Segment Start: Working data
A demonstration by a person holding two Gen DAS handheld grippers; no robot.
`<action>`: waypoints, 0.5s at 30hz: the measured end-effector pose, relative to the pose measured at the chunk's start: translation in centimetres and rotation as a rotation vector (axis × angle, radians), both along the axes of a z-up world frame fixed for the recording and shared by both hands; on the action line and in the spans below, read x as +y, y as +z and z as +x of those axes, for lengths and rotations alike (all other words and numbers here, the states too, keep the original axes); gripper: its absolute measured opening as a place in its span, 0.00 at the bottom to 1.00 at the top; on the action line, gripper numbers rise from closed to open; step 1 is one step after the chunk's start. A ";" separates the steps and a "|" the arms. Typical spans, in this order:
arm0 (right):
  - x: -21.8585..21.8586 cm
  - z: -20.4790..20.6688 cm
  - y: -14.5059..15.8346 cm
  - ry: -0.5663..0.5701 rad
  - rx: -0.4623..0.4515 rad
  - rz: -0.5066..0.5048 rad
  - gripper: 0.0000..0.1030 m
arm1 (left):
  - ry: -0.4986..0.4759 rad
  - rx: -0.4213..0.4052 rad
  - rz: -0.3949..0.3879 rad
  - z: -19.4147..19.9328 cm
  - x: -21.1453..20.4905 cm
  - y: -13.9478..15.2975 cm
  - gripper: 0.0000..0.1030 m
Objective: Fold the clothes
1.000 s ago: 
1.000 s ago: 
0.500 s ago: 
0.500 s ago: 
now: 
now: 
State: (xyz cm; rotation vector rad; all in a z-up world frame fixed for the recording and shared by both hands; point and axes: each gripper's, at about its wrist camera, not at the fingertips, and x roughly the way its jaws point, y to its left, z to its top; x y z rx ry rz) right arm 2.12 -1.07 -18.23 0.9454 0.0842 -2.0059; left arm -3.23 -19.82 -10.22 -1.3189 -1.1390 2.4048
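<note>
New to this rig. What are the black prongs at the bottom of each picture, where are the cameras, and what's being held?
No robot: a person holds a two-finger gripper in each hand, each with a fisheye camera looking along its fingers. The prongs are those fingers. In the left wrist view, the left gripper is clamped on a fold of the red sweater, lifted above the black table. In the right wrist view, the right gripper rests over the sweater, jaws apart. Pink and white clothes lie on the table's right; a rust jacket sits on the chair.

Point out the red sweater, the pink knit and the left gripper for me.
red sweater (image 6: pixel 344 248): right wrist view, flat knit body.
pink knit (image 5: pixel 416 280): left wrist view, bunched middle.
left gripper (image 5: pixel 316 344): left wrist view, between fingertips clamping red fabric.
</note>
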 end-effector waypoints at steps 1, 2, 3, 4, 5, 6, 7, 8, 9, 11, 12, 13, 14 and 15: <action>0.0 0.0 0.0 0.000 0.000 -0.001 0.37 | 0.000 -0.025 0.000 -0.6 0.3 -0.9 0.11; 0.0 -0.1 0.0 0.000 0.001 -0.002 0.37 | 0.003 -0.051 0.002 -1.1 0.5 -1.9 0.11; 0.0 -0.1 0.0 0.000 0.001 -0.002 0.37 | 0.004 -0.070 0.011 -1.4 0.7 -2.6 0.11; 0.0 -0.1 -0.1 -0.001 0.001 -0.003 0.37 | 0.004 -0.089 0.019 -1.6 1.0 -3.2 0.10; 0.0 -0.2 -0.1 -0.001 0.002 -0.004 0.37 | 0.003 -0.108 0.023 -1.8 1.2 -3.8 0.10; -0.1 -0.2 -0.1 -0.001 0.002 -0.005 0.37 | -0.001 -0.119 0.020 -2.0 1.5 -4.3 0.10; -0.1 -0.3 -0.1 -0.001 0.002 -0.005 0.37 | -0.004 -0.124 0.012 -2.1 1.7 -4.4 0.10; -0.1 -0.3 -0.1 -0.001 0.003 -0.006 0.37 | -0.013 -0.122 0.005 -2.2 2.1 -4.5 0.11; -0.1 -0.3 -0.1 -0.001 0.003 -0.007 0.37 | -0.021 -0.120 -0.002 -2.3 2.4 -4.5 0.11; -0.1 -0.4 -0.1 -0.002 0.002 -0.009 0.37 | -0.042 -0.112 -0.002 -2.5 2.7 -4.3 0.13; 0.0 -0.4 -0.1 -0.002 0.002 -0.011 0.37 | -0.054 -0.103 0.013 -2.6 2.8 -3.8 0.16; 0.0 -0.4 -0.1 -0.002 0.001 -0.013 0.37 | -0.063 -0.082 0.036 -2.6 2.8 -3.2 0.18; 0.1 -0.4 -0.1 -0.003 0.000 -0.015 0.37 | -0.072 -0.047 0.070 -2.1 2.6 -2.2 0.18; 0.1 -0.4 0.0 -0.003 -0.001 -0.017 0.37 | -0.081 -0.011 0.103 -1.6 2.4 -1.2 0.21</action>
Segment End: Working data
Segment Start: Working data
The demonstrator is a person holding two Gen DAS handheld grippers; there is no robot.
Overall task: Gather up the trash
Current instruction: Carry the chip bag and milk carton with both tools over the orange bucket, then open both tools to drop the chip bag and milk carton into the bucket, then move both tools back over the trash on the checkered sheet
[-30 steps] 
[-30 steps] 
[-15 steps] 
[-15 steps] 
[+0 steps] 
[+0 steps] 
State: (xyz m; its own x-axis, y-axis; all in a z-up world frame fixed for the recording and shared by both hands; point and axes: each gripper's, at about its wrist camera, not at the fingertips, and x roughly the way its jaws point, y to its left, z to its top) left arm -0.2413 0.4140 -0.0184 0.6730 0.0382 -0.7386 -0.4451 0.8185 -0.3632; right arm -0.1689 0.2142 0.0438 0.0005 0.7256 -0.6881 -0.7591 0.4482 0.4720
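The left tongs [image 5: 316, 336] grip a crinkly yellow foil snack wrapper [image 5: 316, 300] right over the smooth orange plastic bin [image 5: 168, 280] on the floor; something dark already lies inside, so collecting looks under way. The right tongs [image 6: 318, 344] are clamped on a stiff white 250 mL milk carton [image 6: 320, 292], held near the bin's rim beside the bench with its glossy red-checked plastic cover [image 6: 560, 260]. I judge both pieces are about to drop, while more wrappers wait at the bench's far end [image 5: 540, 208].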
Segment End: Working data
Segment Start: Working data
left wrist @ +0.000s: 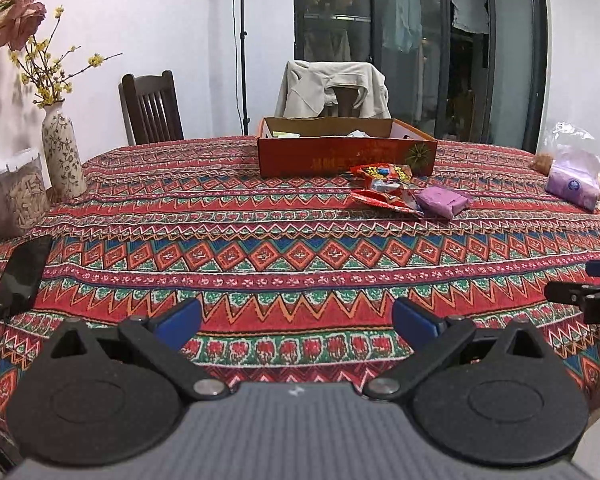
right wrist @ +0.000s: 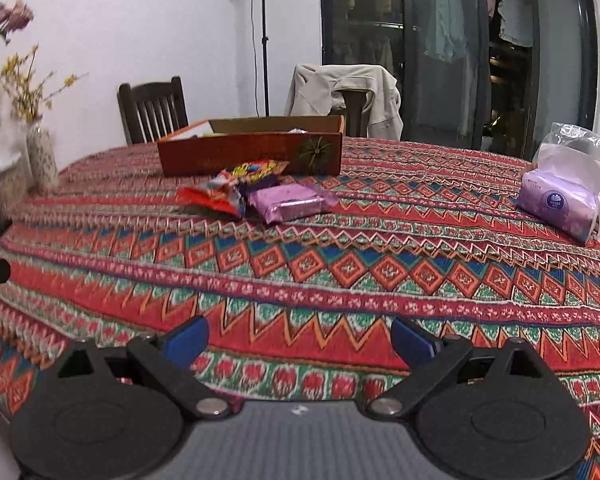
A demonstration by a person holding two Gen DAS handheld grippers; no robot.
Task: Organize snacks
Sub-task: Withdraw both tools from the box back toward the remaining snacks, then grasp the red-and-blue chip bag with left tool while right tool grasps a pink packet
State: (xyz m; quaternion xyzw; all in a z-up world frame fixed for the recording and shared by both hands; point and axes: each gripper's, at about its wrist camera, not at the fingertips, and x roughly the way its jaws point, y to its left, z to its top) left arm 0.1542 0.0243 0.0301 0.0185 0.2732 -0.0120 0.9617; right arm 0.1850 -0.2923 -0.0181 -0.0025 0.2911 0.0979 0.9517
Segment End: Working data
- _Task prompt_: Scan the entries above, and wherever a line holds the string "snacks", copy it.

- _Solution for this task_:
Task: Organize snacks
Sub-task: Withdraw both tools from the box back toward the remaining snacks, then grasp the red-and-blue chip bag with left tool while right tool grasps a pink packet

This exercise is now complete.